Insurgents had to evacuate Banská Bystrica on October 27 just prior to the German takeover. SOE and OSS agents retreated to the mountains alongside the thousands of others fleeing German advance. The rebels prepared to change their strategy to that of guerrilla warfare. On October 28, Viest sent London a message that said the organized resistance had ended. On October 30, General Höffle and President Tiso celebrated in Banská Bystrica and awarded medals to German soldiers for their part in the suppression of the uprising (claimed by some to have been done by Tiso as to save the lives of Slovak soldiers captured by German forces in the uprising, who were deported to concentration camps, and to save three Slovak cities from German bombardment).
However, partisans together with the remains of the regular forces continued their efforts in the mountains. In retaliation, Einsatzgruppen executed many Slovaks suspected of aiding the rebels and destroyed 93 villages for suspicion of collaboration. A later estimate of the death toll was 5,304 and authorities discovered 211 mass graves that resulted from those atrocities. The largest executions occurred in Kremnička (747 killed) and Nemecká (900 killed).
On November 3 Germans captured Golian and Viest in Pohronský Bukovec; they later interrogated and executed them.
SOE and OSS teams eventually united and sent a message in which they requested immediate assistance. Germans surrounded both groups on December 25 and captured them. Some of the men were summarily executed. Germans took the rest to Mauthausen concentration camp where they were tortured and executed.
The German victory only postponed the eventual downfall of the pro-Nazi regime. Six months later, the Red Army had overrun Axis troops in Czechoslovakia. By December 1944 Romanian and Soviet troops had driven German troops out of southern Slovakia in the Battle of Budapest. On January 19, 1945, the Red Army took Bardejov, Svidník, Prešov and Košice in Eastern Slovakia. On March 3–5 they had taken over northwest Slovakia. On March 25 they entered Banská Bystrica and on April 4 marched into Bratislava.
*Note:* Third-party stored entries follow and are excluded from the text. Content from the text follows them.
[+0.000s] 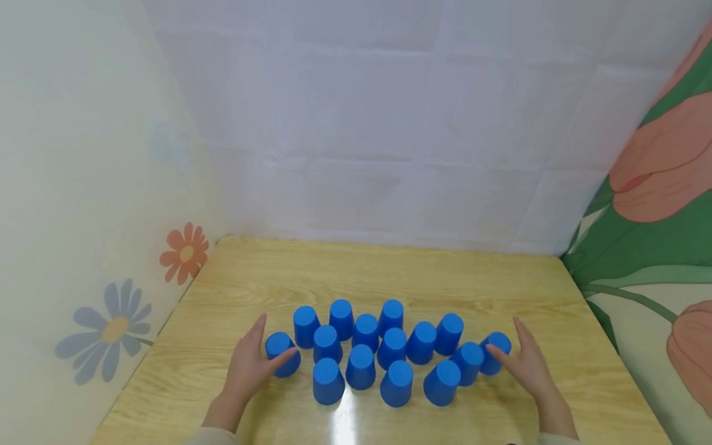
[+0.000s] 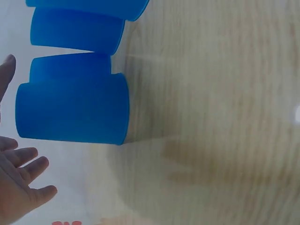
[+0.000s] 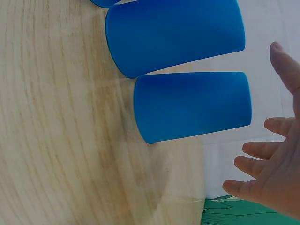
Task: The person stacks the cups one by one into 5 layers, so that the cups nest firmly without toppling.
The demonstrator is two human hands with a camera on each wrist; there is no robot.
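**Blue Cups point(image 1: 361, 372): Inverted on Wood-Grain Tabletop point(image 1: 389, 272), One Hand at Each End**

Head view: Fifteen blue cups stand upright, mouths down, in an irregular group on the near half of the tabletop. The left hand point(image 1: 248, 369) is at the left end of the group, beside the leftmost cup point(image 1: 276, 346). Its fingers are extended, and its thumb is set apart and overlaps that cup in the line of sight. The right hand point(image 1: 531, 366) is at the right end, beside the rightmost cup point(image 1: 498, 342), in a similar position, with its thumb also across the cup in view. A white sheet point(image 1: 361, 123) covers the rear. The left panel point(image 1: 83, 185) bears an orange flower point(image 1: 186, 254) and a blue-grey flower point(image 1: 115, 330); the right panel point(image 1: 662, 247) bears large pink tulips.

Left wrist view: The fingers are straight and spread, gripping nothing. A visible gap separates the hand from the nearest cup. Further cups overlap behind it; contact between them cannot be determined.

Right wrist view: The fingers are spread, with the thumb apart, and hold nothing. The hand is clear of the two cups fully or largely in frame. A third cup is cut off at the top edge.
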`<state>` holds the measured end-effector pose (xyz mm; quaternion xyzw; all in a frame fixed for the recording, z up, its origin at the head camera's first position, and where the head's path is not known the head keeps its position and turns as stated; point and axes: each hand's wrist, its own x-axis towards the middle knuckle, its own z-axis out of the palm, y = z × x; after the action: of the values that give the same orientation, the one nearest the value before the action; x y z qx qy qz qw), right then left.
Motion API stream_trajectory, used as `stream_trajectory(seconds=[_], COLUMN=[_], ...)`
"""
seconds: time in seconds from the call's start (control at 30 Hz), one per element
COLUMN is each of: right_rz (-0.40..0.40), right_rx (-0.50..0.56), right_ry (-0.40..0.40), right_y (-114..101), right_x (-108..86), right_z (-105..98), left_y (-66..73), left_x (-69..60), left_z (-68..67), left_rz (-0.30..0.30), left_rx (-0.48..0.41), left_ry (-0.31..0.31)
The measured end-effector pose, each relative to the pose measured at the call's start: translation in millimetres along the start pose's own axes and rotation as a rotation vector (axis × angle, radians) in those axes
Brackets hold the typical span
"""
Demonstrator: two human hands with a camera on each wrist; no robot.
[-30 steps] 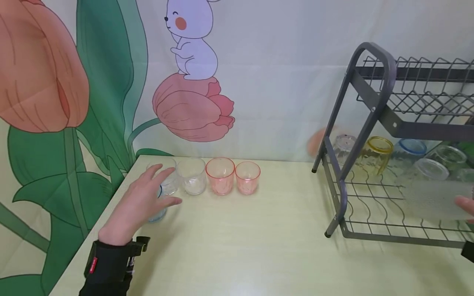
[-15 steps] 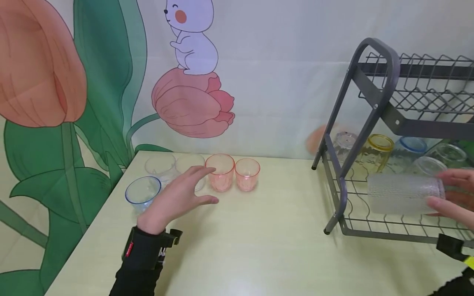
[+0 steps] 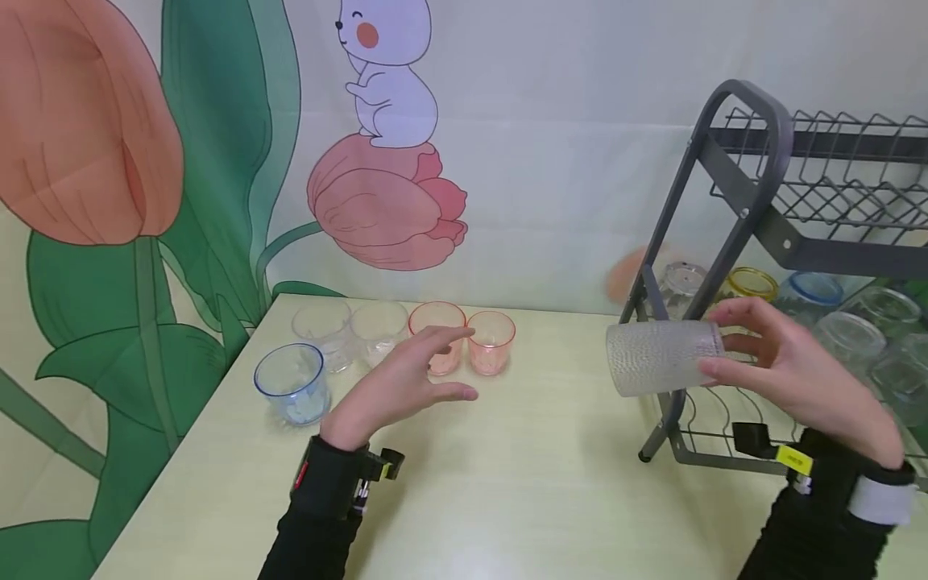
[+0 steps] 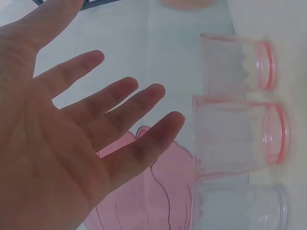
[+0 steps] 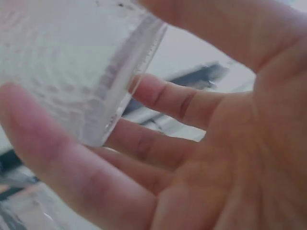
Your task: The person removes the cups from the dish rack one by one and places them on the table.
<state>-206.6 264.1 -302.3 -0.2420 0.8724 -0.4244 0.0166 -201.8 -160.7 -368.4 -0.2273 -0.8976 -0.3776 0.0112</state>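
Note:
A clear textured glass [image 3: 663, 357] lies sideways in the air at the rack's left side, its base end gripped between the thumb and fingers of the right hand [image 3: 805, 379]. In the right wrist view the fingers and thumb are round the end of this glass [image 5: 57, 62]. The left hand [image 3: 399, 383] hovers over the table with fingers spread and nothing in it. Behind it stand a larger pink-rimmed glass [image 3: 445, 358] and a smaller one [image 3: 491, 342]. The left wrist view has the open palm [image 4: 53, 158] beside the pink glasses [image 4: 240, 136].
A blue-rimmed glass [image 3: 293, 387] stands at the table's left, near two clear glasses [image 3: 326, 330] at the back. On the right, a grey two-tier wire rack [image 3: 747, 213] holds several upturned glasses, among them a yellow-rimmed one [image 3: 751, 282] and a blue-rimmed one [image 3: 814, 292].
The right hand has come in from the right edge and carried the textured glass leftward, off the lower rack. The left hand has moved right, away from the blue-rimmed glass.

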Motion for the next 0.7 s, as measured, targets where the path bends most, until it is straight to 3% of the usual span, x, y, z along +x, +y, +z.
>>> stream_trajectory(seconds=[0.3, 0.47, 0.7], right_rz=[-0.070, -0.098, -0.097], right_rx=[0.117, 0.155, 0.228], right_ry=[-0.139, -0.155, -0.150], right_y=[-11.6, -15.9, -16.5], right_x=[30.9, 43.6, 52.9], right_z=[30.5, 42.9, 51.9], left_y=[10.8, 23.3, 31.6], left_x=[10.4, 16.1, 19.9], left_z=[18.5, 26.4, 32.6], left_rz=[0.046, 0.098, 0.106], left_rx=[-0.096, -0.151, -0.157], left_ry=[-0.030, -0.037, -0.010])
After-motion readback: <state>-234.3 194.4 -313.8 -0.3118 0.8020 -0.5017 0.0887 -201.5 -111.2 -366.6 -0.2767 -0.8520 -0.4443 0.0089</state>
Although the main military objectives were not achieved due to improper timing of the uprising and discoordinate actions of Soviet partisans that often undermined the plans and objectives of the insurrectional Slovak army--if occurred later when preparations were complete could theoretically have reverted the whole of Slovakia to the allied side and allowed the Red Army to quickly pass through Slovakia (though it is questionable whether the Soviet leadership would have preferred such an option because this would have significantly empowered the democratic forces in Slovakia)--the guerrilla struggle bound significant German forces that could otherwise have reinforced the Wehrmacht on the eastern front lines against the advancing Ukrainian Fronts to the north and south of Slovakia. Nevertheless, much of Slovakia was left devastated by the Uprising and the German counter-offensive and occupation.
The chaotic military action began on August 29, 1944, two days after the murder of some 30 German diplomats. Partisans in western Slovakia were quickly captured, but the mountains around Banska Bystrica made it an ideal centre for the resistance movement.
The allies supported the uprising with massive aid, the Soviet Union and the United States flew in tons of supplies into partisan territory, while French troops participated in the actual battles. Within two month the uprising was crushed by the German forces, although partisan warfare continued up to the end of the war.